For a moment fantasy took over. It was fate that reduced us to be the Famous Five, of Enid Blyton fame. Perhaps we were to solve some long-running crime that had baffled the Force, maybe another Beast of Bodmin, or the Great Tram Robbery of Seaton, or even the Phantom Imbiber of Beer. Then reality kicked back in, as it tends to do all too often. Who would be the odd man out on the sleeper, to take pot luck with a stranger sharing their cabin? Or would they get it to themselves, and be the envy of their friends? Would we consume more beer in five-man rounds than in six?
And so we were five.
There and back again in twelve easy steps
The organisation of the trip, like the well-oiled machine it was, clicked into gear around the Ides of March, with an extended and leisurely debate over destinations. A strong contender was a route back to Mull, with an overnight stay on the island to allow participation in some of the less bloodthirsty of the local sports, such as eagle dodging, seal ducking and whale surfing . However the realisation that Cornwall had escaped a visit for a good eight years swung the balance southwards, and it took a mere mention of the trams at Seaton to seal the decision.
A chance encounter between our exhibition manager and a representative of the Bodmin and Wenford Railway led to a promise of favoured visitor status at Bodmin. [Are these meetings really chance? – discuss.] Our thoughts then turned to the coast, for it would be at least nominally summer, and our buckets and spades were well overdue a trip to the seaside. Dartmouth looked nice, and, imagine our surprise, we could get there on a preserved railway from Paignton. All the while we considered, beer was never far from our thoughts, until some mental giant made the obvious neural connection [beer = Beer = Pecorama = not really that far from Paignton = very near to Seaton = trams]. And so we were decided.
Booking of trains and accommodation proceeded along familiar, well-worn lines. Virgin offered their usual incomprehensible pricing and illogical timetables, with Mozart symphonies heard in their entirety whilst waiting for Customer Service to serve our particular customer, whose call was valuable almost to the point of providing someone to answer it. A host of landladies expressed their eagerness to accomodate six, sorry only five now, adult males in their home-from-homes ('Are you with the sewage convention? – we’re fully booked that week').
The only hitch was Paignton, where so many ladies thrust their wares in the direction of the Society’s hapless booking clerk that he quite forgot which one he had eventually settled on, metaphorically, so to speak. A study of the list was not promising. At least fifty to choose from, with no clue from the memory as to which one it might be. Back to the phone, grateful for the foresight in subscribing to Telewest’s Talk Unlimited payment plan. In the event, the correct one was struck only fifth time lucky, and it wasn’t even on the list. I am available for lottery number predictions.
As to personnel, it looked for a while as if we would, for the first time, field the same team two years running. However the Middle-Aged Pretender put paid to that novel circumstance. Yet another reason to vote Republican.

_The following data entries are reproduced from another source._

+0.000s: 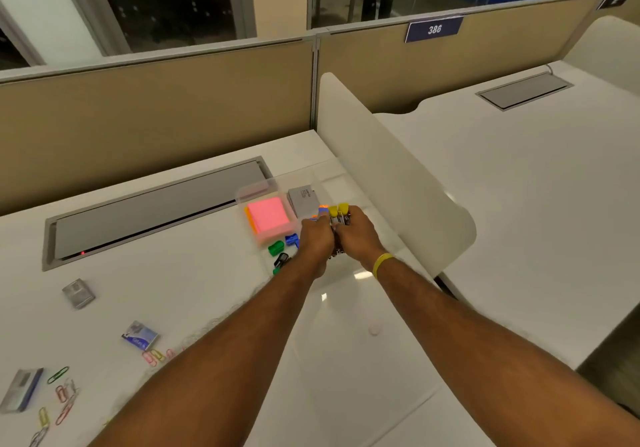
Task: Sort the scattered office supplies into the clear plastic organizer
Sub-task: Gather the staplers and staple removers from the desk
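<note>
The clear plastic organizer (242, 197) stands at the desk's far right and holds a pink sticky-note pad (268, 218), a grey box (303, 199) and green (276, 247), blue (292, 240) and black (280, 259) binder clips. My left hand (316, 235) and my right hand (353, 231) meet over its right side, both closed around a bundle of binder clips (337, 211) with yellow, blue and orange ends showing. What the palms cover is hidden.
Loose on the white desk at the left lie staple boxes (140, 335) (78, 293) (21, 389) and several coloured paper clips (62, 394). A grey cable hatch (152, 211) runs along the back. A white divider panel (391, 176) rises just right of the organizer.
</note>
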Demonstrator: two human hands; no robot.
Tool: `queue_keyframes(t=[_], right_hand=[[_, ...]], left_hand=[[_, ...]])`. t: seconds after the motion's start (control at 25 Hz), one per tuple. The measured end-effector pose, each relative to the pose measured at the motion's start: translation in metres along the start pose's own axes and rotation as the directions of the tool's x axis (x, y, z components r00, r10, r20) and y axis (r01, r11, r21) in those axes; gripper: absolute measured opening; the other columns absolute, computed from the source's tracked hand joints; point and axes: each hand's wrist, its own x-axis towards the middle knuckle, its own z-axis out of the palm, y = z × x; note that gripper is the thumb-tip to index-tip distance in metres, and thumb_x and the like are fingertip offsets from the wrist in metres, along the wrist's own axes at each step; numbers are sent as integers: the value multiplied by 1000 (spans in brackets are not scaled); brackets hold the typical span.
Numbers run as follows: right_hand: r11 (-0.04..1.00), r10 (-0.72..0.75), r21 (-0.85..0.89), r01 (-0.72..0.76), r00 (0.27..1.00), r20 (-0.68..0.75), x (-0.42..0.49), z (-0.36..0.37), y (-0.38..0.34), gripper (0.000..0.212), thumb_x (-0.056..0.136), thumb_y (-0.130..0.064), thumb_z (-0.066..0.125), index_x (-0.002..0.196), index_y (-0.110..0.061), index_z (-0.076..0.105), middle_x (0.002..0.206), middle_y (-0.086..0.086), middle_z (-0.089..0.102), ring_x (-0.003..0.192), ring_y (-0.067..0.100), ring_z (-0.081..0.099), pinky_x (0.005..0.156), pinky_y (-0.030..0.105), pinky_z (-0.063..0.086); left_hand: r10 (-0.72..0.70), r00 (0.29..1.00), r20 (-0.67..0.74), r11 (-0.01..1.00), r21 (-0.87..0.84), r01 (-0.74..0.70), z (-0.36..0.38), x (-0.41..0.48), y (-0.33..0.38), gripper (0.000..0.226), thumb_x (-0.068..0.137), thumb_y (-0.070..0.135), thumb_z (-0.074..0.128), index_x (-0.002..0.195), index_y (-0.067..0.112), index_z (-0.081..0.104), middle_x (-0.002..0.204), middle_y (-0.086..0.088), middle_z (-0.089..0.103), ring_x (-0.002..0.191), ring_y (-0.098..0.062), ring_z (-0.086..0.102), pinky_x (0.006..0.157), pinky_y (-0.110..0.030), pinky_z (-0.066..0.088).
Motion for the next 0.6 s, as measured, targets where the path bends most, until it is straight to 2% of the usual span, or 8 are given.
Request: queue_keyframes(t=[0.12, 0.2, 0.32, 0.4, 0.52, 0.6], right_hand=[[999, 13, -37, -12, 1000, 19, 14, 4, 7, 30, 88, -19, 65, 117, -15, 59, 109, 5, 67, 98, 23, 66, 86, 40, 57], [995, 2, -100, 0, 1000, 22, 19, 5, 11, 29, 86, -16, 66, 115, -13, 61, 110, 5, 67, 98, 23, 64, 88, 36, 54], [971, -38, -233, 50, 998, 55, 27, 2, 11, 19, 86, -17, 64, 104, -9, 66, 100, 7, 68, 87, 22, 61, 76, 28, 49], [940, -46, -331, 79, 993, 107, 31, -1, 8, 20, 89, -19, 63, 92, 0, 67, 92, 13, 70, 78, 24, 60, 69, 32, 49], [888, -34, -452, 90, 991, 131, 36, -3, 5, 24, 90, -14, 57, 87, 9, 66, 88, 24, 70, 71, 25, 57, 67, 36, 50], [844, -39, -525, 111, 988, 146, 34, -4, 2, 22, 90, -11, 57, 87, 8, 66, 90, 23, 69, 74, 28, 60, 68, 34, 49]], left_hand=[[-84, 996, -30, 994, 64, 85, 9, 15, -6, 28, 96, 14, 43, 120, 2, 46, 104, -15, 59, 79, -19, 58, 50, -26, 42], [-115, 992, -59, 989, 86, 120, 13, 21, -10, 30, 93, 8, 40, 121, 0, 48, 104, -18, 59, 78, -20, 56, 51, -26, 41], [-140, 983, -118, 989, 38, 146, 20, 26, -8, 25, 97, 9, 37, 117, 1, 50, 107, -18, 58, 83, -22, 57, 55, -26, 43], [-163, 978, -133, 986, 9, 165, 23, 26, -4, 24, 98, 11, 40, 117, 2, 52, 111, -19, 60, 92, -27, 62, 54, -29, 47], [-177, 973, -146, 983, 15, 181, 25, 24, -2, 32, 97, 15, 47, 127, 3, 49, 118, -21, 60, 105, -33, 62, 71, -38, 56], [-202, 968, -150, 979, 1, 205, 25, 24, -1, 35, 98, 20, 46, 128, 3, 50, 119, -20, 60, 105, -32, 61, 74, -37, 54]])
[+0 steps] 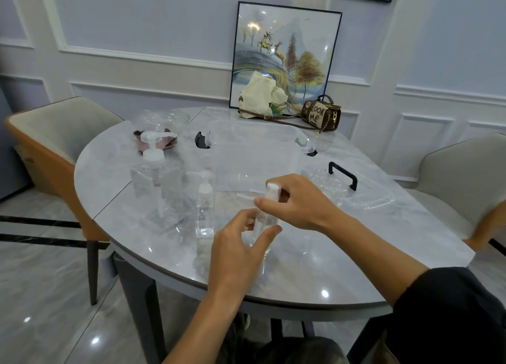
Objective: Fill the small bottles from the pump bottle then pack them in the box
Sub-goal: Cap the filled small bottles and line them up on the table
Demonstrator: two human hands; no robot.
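Note:
A small clear bottle (265,221) stands on the grey marble table (301,268) near the front. My left hand (241,243) grips its body, thumb on the right side. My right hand (295,202) pinches its white cap (272,190) from above. To the left stands a second small clear bottle (204,210) with a white pump top. Further left is the large square pump bottle (156,185) with clear liquid. Behind my hands sits the open clear plastic box (254,155) with black latches.
The box's clear lid (364,194) with a black handle lies to the right, with small clear bottles (328,184) by it. A cream tote bag (262,98), a brown handbag (320,114) and a framed picture (284,51) stand at the back. Chairs flank the table.

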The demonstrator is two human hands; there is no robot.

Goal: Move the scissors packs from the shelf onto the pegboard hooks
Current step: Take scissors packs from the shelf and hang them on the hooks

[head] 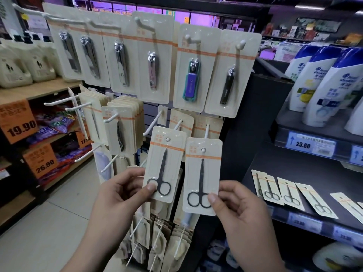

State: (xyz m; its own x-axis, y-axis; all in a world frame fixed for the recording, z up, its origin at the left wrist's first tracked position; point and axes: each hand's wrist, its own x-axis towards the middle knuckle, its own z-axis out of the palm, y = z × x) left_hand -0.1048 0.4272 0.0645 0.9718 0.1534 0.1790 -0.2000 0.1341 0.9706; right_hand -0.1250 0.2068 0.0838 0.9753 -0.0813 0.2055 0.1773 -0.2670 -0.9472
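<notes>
My left hand pinches the lower left corner of a cream scissors pack with black scissors inside. My right hand pinches the lower right corner of a second scissors pack. Both packs are upright in front of the pegboard rack, their hang holes just below two white hooks. A bare hook sticks out to the left of them. Several more scissors packs lie flat on the dark shelf at the right.
Nail clipper packs hang along the rack's top rows, other small packs below. Shampoo bottles stand on the upper right shelf above price tags. White jugs and orange price signs fill the shelves at left.
</notes>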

The Famous Five Experience Beer
The first anomaly in the timetable involved going north from Wigan in order to progress southwards. One might be forgiven for dismissing this as yet another example of the idiosyncracy of Virgin Trains. The truth however was more prosaic, our chosen train ran non-stop from Preston to Euston, in a shade over two hours, so the diversion seemed well worth the effort. On top of this the female train manager told jokes, and responded to our complaint over buffet prices by explaining that women had both the foresight and the organisation to bring their own lunch. Gender was also apparently a factor in the need for at least one (male) passenger to try to get off at Wigan rather than enjoy an uncovenanted awayday to the capital.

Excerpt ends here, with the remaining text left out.